Exercise instructions: Check each line of the listing for the string "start". Copy those where it appears.

· · · · · · ·

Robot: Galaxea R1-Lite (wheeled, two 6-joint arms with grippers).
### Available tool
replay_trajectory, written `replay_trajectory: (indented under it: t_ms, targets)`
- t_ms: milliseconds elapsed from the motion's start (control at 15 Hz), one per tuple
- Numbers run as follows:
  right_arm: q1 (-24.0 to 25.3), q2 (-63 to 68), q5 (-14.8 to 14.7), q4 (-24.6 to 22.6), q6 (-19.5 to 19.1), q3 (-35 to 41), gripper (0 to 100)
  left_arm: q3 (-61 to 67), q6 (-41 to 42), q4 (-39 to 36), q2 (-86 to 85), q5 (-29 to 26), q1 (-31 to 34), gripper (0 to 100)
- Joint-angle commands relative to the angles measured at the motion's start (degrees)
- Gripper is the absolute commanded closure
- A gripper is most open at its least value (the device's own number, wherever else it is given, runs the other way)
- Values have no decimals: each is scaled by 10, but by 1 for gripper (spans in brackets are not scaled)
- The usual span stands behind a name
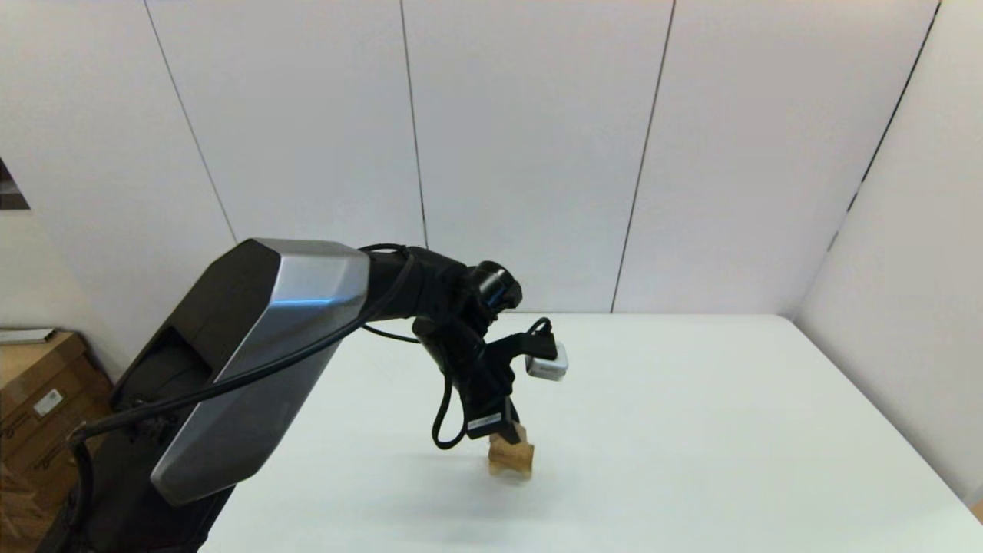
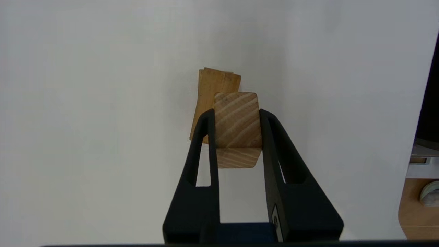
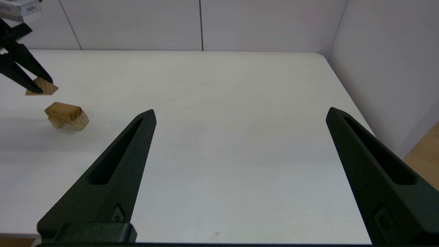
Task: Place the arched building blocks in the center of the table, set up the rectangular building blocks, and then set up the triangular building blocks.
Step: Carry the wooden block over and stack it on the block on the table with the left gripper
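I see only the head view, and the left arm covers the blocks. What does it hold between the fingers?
Observer: The left fingers are shut on the triangle block; the left wrist view shows it.
Operator: Does it already sit on the other blocks?
Observer: No. In the right wrist view a gap separates it from the flat bar, which lies on the arch block.
Operator: And the right arm?
Observer: The right fingers are open above the table.

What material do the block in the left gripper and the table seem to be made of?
The triangular block held in the left gripper looks like unpainted light wood: grain stripes show on its face. The table is smooth, matte white, perhaps laminate; its core cannot be told.
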Motion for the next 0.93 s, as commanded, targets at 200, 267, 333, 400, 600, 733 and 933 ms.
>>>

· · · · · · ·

Output for this exercise:
- t_ms: milliseconds elapsed from the motion's start (control at 15 Hz), one per tuple
- Joint-angle commands relative to the angles measured at the motion's start (degrees)

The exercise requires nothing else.